Asked at Eastbourne just three weeks ago what she thought of when she hears the word “grass”, Halep replied: “Picnics.” But here, in the first Wimbledon final of her career, this extraordinary 27-year-old heroine of Romania served up an astonishing feast of a kind few were expecting. 

Halep wins great rally against Serena

Having lost the first set, Williams needed to find a fast route through her opponent’s wall of determined ambition. But Halep would not bend, no matter what the seven-time Wimbledon champion threw at her. Having secured two critical holds early in the second chapter, she defied every attack Serena could devise, reaching for her signature skill of getting absolutely everything back until her opponent made a mistake… and at 2-2, with the court at her mercy, Williams made exactly that mistake. Halep was a set and a break to the good.
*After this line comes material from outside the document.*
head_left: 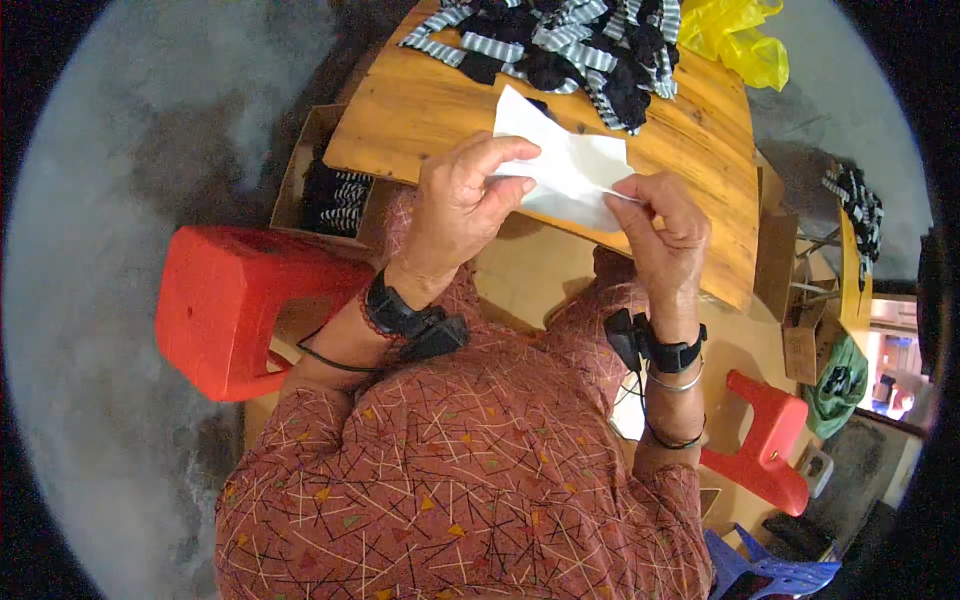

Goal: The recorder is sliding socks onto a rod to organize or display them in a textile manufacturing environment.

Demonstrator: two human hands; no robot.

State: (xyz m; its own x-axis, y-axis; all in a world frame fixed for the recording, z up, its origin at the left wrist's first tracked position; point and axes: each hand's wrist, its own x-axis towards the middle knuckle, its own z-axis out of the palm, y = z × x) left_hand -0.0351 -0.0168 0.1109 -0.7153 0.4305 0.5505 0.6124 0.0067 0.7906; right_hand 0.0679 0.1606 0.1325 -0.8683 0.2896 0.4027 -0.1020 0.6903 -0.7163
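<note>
A thin white sheet point(570, 170), paper or plastic I cannot tell, is held creased above the near edge of the wooden table point(400, 115). Its left side is gripped between the thumb and fingers of my left hand point(470, 195). My right hand point(665, 220) pinches the lower right part between thumb and forefinger. Beyond the sheet lies a loose heap of black and grey-white striped fabric pieces point(560, 45), probably socks. A small dark piece shows partly behind the sheet's upper edge.
A yellow plastic bag point(740, 45) lies at the table's far right. Red plastic stools stand at left point(225, 310) and right point(765, 440). An open cardboard box point(300, 165) with striped fabric is beside the table's left edge. Further right are a green bag point(838, 385) and a blue plastic chair point(765, 570).
</note>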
Searching desperately for an answer, the American instead slid further into disastrous error, even as Halep maintained cast-iron discipline in the same department. Far from finding the way out, Williams saw matters worsen as Halep sent another backhand winner down the line for the double break.

The Romanian stood on the baseline, serving for the Venus Rosewater Dish, her face a vision of calm as the Centre Court crowd bellowed in anticipation. This last game played out exactly as the rest of the match – flawless from Halep, with errors from her opponent. She did what players dream of doing. She served it out to love. 

History, like the rest of us, was looking towards Serena Williams in this Wimbledon final; and it turned out that history, like the rest of us, was gazing in the wrong direction. The outcome which surely few could see came to pass. Simona Halep defeated Serena Williams in straight sets. The Romanian is the champion of Wimbledon.